Errada, porque amplia mais do que o necessario o intervalo e superestima a margem de erro.
- D)(0,15; 0,25).
Errada, pois o intervalo ficou ainda mais largo, fugindo do valor obtido com z = 1,96.
- E)(0,14; 0,26).
Errada, porque exagera bastante a amplitude do intervalo e nao corresponde ao calculo do IC aproximado.
Gabarito: B
Quando voce quer estimar uma proporcao populacional, usa a proporcao amostral como ponto de partida e monta o intervalo de confianca ao redor dela. Aqui, a amostra tem 625 trabalhadores e 125 desempregados, entao a proporcao amostral e 125/625 = 0,20. Em seguida, calcula-se o erro-padrao: raiz de p(1-p)/n, isto e, raiz de 0,20 vezes 0,80 dividido por 625, o que da 0,016. Para um intervalo aproximado de 95%, usa-se o valor critico de 1,96. Assim, a margem de erro fica 1,96 x 0,016 = 0,03136, aproximadamente 0,03. O intervalo, entao, e 0,20 - 0,03136 ate 0,20 + 0,03136, isto e, aproximadamente (0,17; 0,23).

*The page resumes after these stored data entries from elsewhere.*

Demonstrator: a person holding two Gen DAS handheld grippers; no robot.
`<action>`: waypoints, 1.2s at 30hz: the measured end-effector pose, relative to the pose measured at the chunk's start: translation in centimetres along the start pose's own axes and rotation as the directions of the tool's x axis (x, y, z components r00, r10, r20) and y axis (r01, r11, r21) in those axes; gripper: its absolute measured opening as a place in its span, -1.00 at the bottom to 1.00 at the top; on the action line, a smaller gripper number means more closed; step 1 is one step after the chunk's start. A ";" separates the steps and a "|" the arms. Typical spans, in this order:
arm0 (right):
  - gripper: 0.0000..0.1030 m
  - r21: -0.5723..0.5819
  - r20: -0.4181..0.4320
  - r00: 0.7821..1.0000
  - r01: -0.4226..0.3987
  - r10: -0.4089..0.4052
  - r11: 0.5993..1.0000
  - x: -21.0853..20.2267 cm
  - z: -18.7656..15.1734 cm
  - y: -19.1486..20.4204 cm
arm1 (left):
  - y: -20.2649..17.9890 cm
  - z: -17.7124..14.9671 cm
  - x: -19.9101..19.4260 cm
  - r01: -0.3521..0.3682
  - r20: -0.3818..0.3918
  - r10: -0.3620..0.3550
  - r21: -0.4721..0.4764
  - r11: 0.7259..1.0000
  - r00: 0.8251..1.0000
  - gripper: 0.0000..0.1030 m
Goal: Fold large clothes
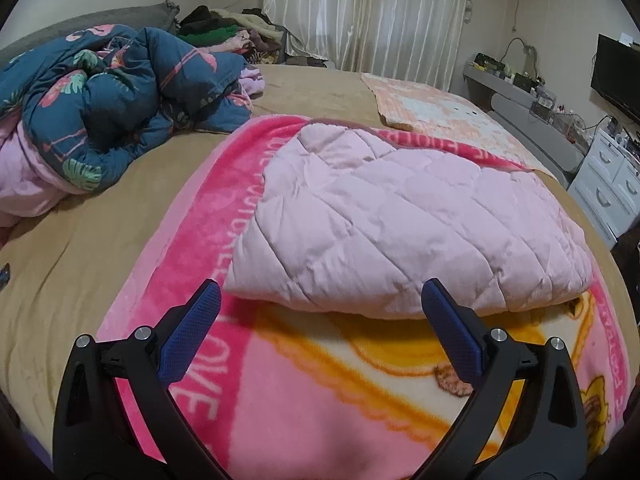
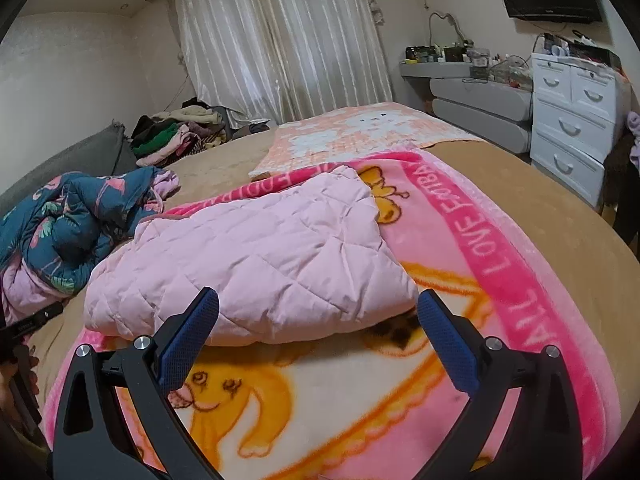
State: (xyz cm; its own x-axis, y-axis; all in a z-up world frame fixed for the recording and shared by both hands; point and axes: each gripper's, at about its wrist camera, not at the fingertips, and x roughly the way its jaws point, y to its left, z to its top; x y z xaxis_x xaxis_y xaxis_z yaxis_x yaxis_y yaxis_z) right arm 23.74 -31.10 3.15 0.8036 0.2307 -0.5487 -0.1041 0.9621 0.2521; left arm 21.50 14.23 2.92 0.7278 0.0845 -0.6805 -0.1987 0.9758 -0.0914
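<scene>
Left gripper [image 1: 320, 312] nearest the lens, blue pads [image 1: 450, 334] spread wide, nothing between them; it hangs over the pink cartoon blanket [image 1: 304, 400] just short of the folded pink quilted garment [image 1: 400, 224]. Right gripper [image 2: 318, 320] likewise splayed and empty, facing the garment's near fold. Garment lies folded on the blanket, mid-bed, its near edge free, blanket bare on the near side. Tan bedsheet [image 1: 100, 240] open to the left and right of the blanket. Crumpled blue floral duvet [image 1: 108, 96] sits left, apart from the garment. Peach patterned mat [image 2: 360, 132] at the far side, touching the blanket edge. Blanket's near edge cut off by frame; lettering partly covered by the garment. Clothes pile [image 2: 176, 132] by the curtain too small to sort out. White drawers [image 2: 572, 112] far right
</scene>
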 end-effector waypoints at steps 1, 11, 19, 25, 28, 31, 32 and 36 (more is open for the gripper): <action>0.92 0.004 -0.003 1.000 0.000 0.000 1.000 0.0 -0.2 -0.1 | -0.1 -0.2 0.1 0.001 -0.003 -0.001 0.003 1.000 1.000 0.82; 0.92 0.068 -0.054 0.996 0.078 -0.074 0.995 1.8 -3.0 -1.3 | -0.4 -2.5 1.8 0.001 -0.055 -0.003 -0.033 0.999 0.998 0.82; 0.92 0.176 -0.133 0.987 0.114 -0.091 0.978 5.1 -4.3 -2.6 | -0.4 -4.0 5.0 0.045 -0.143 -0.062 -0.120 0.992 0.988 0.82; 0.92 0.217 -0.183 0.979 0.127 -0.088 0.968 8.1 -4.6 -2.2 | -0.9 -4.2 7.4 0.062 -0.187 -0.087 -0.139 0.988 0.978 0.82; 0.92 0.263 -0.198 0.979 0.107 -0.055 0.959 9.7 -4.6 -2.0 | -0.6 -4.1 8.2 0.077 -0.196 -0.112 -0.176 0.981 0.974 0.82; 0.92 0.366 -0.215 0.977 0.068 0.013 0.928 11.3 -4.3 -2.4 | -0.3 -3.7 8.8 0.084 -0.190 -0.124 -0.206 0.975 0.974 0.82; 0.92 0.404 -0.216 0.976 0.063 0.029 0.913 12.0 -4.2 -2.7 | -0.1 -3.6 9.0 0.085 -0.188 -0.126 -0.213 0.973 0.974 0.82; 0.92 0.472 -0.207 0.977 0.062 0.042 0.880 13.6 -3.5 -3.4 | 1.0 -3.1 9.4 0.121 -0.160 -0.178 -0.316 0.941 0.971 0.82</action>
State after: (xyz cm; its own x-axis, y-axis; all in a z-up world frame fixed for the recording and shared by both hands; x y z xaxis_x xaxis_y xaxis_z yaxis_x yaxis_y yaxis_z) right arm 32.98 -30.70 -7.98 0.6599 0.2958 -0.6907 0.2349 0.7920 0.5635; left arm 26.08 15.38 -5.86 0.6374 -0.1239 -0.7605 -0.3068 0.8646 -0.3980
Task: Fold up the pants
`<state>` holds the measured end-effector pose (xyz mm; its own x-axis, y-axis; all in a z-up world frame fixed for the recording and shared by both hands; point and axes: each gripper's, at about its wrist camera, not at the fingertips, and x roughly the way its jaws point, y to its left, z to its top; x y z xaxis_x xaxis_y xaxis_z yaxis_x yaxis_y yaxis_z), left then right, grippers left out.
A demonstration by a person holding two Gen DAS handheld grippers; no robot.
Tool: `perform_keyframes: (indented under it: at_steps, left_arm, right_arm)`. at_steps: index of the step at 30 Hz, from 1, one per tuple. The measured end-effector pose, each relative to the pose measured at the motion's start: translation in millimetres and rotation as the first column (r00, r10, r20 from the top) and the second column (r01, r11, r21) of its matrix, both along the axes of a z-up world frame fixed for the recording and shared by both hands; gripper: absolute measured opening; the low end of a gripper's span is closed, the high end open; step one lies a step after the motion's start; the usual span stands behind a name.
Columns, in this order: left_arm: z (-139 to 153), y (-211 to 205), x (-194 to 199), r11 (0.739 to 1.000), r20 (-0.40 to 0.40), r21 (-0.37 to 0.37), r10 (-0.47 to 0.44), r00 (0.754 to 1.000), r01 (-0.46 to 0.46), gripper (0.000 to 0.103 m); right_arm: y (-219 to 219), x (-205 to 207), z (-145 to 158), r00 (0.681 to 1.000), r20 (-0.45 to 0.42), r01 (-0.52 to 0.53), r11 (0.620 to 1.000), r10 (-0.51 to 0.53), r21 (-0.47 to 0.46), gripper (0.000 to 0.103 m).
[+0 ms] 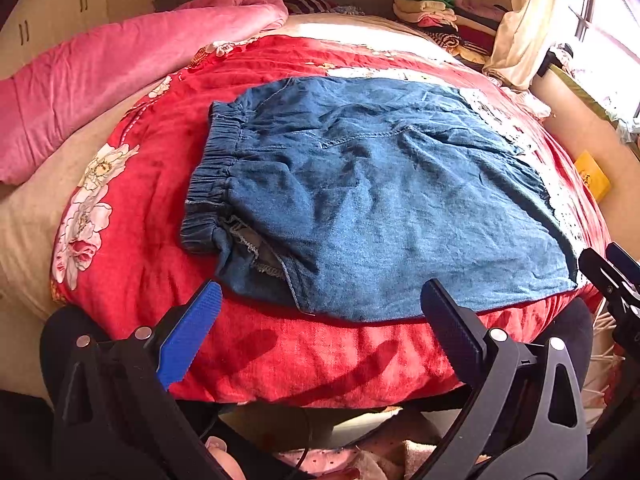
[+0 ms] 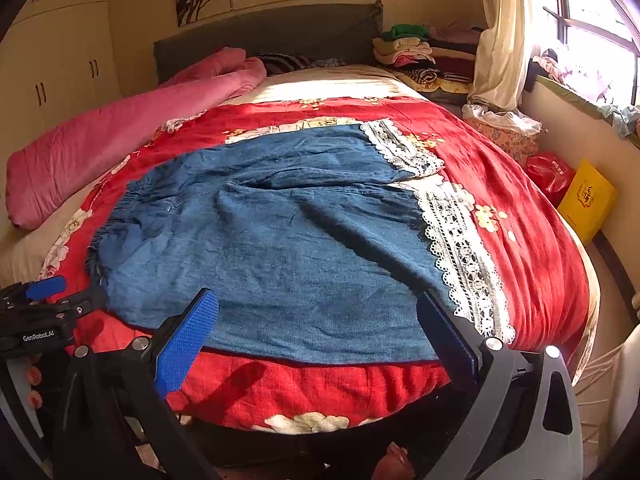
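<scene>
The blue denim pants (image 1: 360, 200) are lying spread flat on a red floral blanket (image 1: 132, 208) covering the bed, with the elastic waistband (image 1: 212, 176) pointing toward 9 o'clock in the left wrist view and the white lace-trimmed leg hems (image 2: 460, 248) trailing toward 3 o'clock in the right wrist view. The two legs are lying side by side, one farther up the bed than the other.

The left gripper (image 1: 320, 320) is hovering with its jaws spread wide and holding nothing, just short of the near edge of the pants, which are sitting at its 12 o'clock; its blue finger pad (image 1: 192, 332) is hanging over bare blanket near the waistband end. The right gripper (image 2: 320, 320) is likewise gaping wide and empty, its tips sitting over the near edge of the nearer leg, with the lace hem just beside its right finger at 2 o'clock. Whether either is touching the cloth cannot be told.

A rolled pink quilt (image 2: 120, 140) is lying along the bed at 10 o'clock, well apart from the pants. Stacked folded clothes (image 2: 420, 52) are resting by the grey headboard (image 2: 264, 32) at 1 o'clock, a cream curtain (image 2: 500, 40) is hanging beside them, and a yellow box (image 2: 586, 200) is standing against the wall at 3 o'clock. Nothing is lying between the grippers and the pants.
</scene>
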<state>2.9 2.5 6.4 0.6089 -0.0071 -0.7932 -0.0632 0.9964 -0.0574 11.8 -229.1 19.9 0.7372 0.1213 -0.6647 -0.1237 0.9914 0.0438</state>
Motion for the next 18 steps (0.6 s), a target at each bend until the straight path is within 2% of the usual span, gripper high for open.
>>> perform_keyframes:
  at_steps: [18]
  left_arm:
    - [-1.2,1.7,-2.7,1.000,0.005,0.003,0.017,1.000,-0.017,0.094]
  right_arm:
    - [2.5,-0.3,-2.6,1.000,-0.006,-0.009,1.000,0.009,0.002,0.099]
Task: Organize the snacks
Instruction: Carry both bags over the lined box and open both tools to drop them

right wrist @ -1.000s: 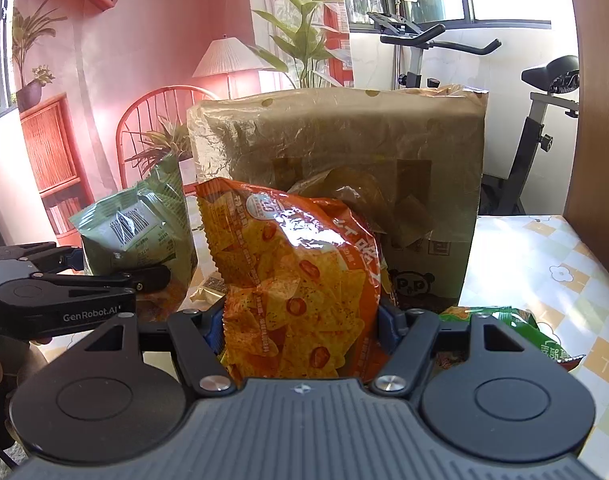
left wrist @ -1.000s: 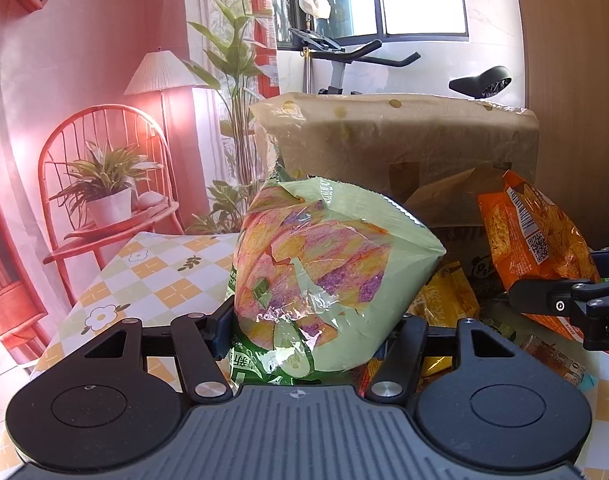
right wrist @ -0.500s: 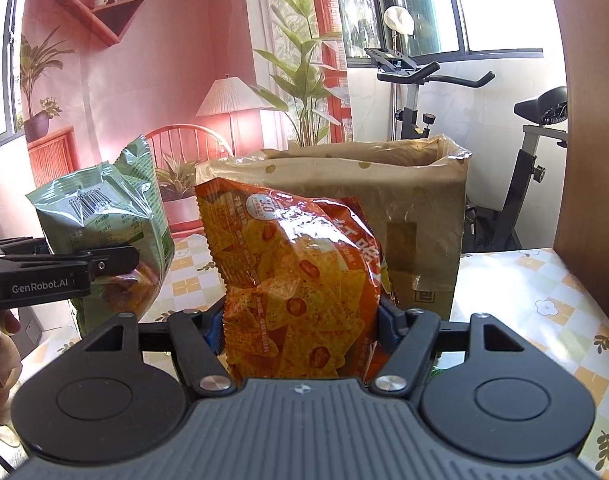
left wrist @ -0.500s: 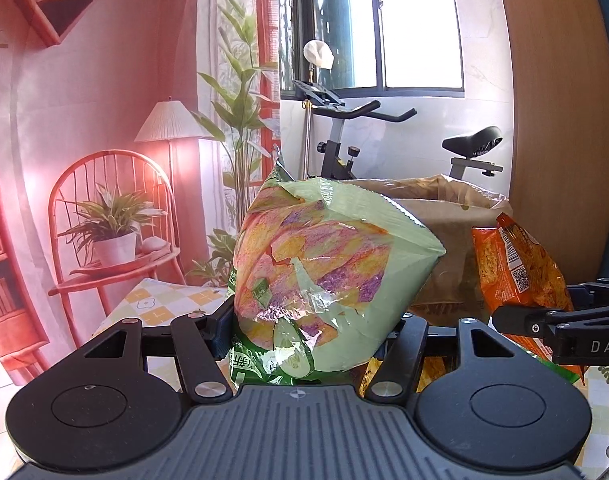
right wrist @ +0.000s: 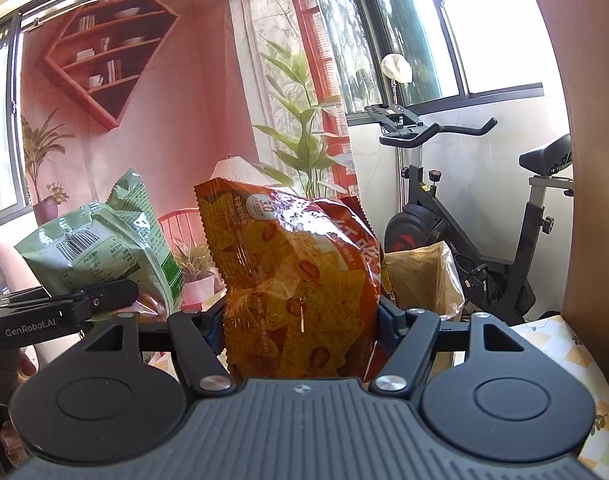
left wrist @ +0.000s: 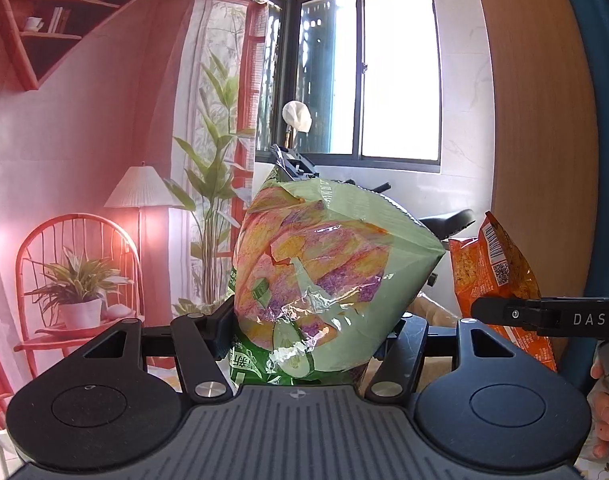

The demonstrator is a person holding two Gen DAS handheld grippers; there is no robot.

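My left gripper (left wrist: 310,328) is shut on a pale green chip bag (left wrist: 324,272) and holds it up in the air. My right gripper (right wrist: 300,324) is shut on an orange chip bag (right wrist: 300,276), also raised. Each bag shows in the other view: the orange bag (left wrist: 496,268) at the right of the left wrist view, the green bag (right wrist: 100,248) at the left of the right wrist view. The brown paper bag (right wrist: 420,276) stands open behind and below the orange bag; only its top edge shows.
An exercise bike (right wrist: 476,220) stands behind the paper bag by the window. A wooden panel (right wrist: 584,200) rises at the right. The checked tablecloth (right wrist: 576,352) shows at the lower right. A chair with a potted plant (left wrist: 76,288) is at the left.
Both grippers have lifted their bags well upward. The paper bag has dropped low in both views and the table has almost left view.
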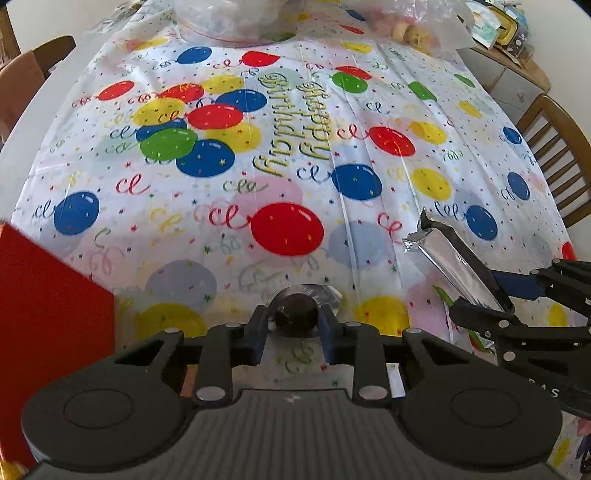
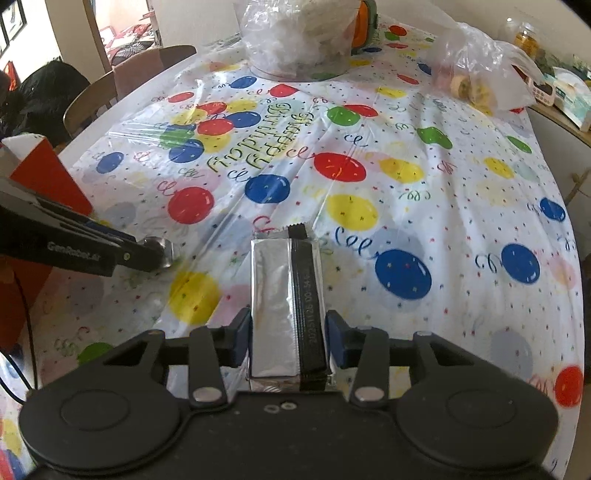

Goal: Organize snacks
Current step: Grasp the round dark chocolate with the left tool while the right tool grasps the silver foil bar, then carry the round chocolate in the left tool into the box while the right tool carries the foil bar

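1. Silver foil marks the snack bar point(image 1: 448, 258) seen at the right of the left wrist view, where it is pinched by the right gripper point(image 1: 495, 295) and held tilted above the tablecloth point(image 1: 258, 184).
2. At the bottom centre of that view, a round dark snack point(image 1: 297, 308) in clear wrap is clamped between the blue pads of the left gripper point(image 1: 295, 325), low over the cloth.
3. A red box point(image 1: 48, 314) is seen at the left edge, just beside the left gripper.
4. At the far end of the table, a clear tub point(image 1: 229, 18) and a plastic bag point(image 1: 417, 26) holding round biscuits are seen.
5. In the right wrist view, the bar point(image 2: 284, 295) is gripped lengthwise between the right gripper's point(image 2: 288, 336) pads, its black seam turned upward and its crimped end pointed away from the camera.
6. At the left, the left gripper point(image 2: 155, 254) is seen closed on the round snack point(image 2: 160, 249), near the red box point(image 2: 48, 173).
7. Beyond, the tub point(image 2: 295, 37) and the bag point(image 2: 480, 70) are set well apart from both grippers, on the balloon-printed cloth point(image 2: 406, 184).
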`<state>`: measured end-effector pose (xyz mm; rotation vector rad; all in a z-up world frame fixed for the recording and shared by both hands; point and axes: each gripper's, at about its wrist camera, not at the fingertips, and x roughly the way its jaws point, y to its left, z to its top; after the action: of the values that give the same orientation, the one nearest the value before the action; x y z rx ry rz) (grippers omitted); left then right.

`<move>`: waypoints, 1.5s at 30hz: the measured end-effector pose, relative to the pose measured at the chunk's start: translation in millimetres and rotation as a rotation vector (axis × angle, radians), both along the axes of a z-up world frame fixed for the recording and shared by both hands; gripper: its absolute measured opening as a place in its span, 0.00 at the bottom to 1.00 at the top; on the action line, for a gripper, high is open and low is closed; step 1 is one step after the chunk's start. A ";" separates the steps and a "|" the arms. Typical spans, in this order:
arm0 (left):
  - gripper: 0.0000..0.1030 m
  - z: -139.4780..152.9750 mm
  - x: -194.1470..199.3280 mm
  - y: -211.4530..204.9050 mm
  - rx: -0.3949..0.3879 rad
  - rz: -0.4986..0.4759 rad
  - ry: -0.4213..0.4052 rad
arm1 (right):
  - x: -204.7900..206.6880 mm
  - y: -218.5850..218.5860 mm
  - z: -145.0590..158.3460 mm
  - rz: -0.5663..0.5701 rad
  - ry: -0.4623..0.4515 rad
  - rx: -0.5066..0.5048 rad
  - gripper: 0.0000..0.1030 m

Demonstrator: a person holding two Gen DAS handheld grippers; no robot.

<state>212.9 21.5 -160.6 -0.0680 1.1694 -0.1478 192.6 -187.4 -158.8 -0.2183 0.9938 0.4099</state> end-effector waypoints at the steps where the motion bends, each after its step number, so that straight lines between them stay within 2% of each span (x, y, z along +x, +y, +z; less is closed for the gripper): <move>1: 0.27 0.5 -3.0 -0.1 -0.002 0.000 0.002 | -3.8 -0.4 1.8 -0.008 0.003 0.006 0.40; 12: 0.27 17.4 -43.4 0.7 -0.029 0.005 -0.001 | -49.6 -2.6 26.0 -0.043 0.005 0.064 0.40; 22: 0.27 53.2 -84.7 9.5 -0.034 0.004 -0.045 | -91.9 6.6 57.9 -0.037 -0.038 0.091 0.40; 38: 0.28 112.1 -129.7 54.2 -0.045 0.008 -0.149 | -137.1 60.4 110.8 0.005 -0.145 0.118 0.40; 45: 0.28 131.6 -141.5 84.2 -0.046 0.015 -0.194 | -146.7 94.0 124.2 0.019 -0.179 0.120 0.40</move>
<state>71.4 105.6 -28.9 -0.1006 0.9715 -0.1649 45.8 -93.4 -34.5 -0.1532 0.7896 0.4575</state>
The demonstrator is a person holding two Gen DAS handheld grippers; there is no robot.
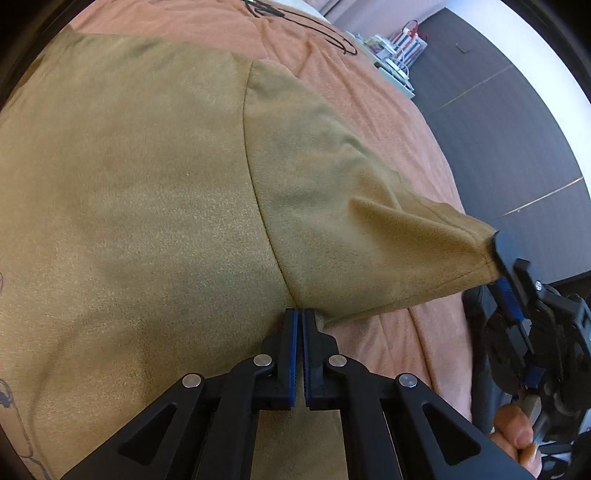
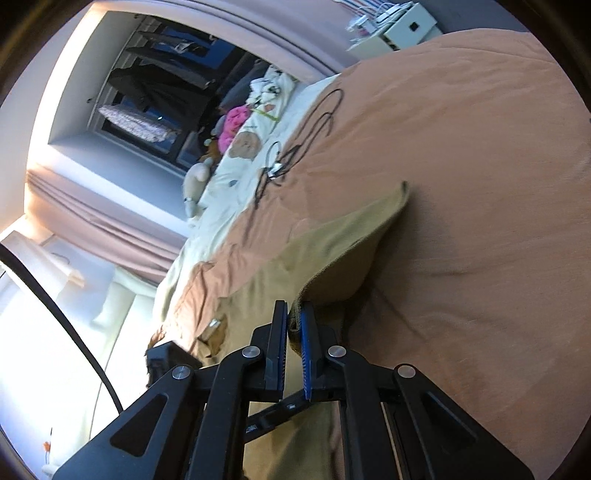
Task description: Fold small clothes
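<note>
An olive-tan shirt [image 1: 147, 192] lies spread on the orange bedspread [image 1: 369, 118]. My left gripper [image 1: 300, 314] is shut on the shirt at the armpit, where the sleeve seam meets the body. My right gripper [image 1: 496, 254] shows at the right edge of the left wrist view, shut on the sleeve cuff [image 1: 454, 243] and holding it lifted off the bed. In the right wrist view the right gripper [image 2: 293, 314] pinches the cuff hem, and the sleeve [image 2: 351, 243] stretches away over the bedspread [image 2: 480, 184].
A black cable [image 2: 314, 125] lies on the bedspread near a cream sheet [image 2: 243, 162] with soft toys. A white bedside unit [image 2: 399, 29] with chargers stands beyond the bed. Dark floor [image 1: 517, 129] runs along the bed's right side.
</note>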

Repare que a banca costuma cobrar a conta mais enxuta, sem exigir frescura estatistica. A ideia central e simples: proporcao observada ± margem de erro. E como a amostra e grande, a aproximacao normal funciona bem, o que e o fundamento classico do intervalo de confianca para proporcoes em amostras aleatorias simples.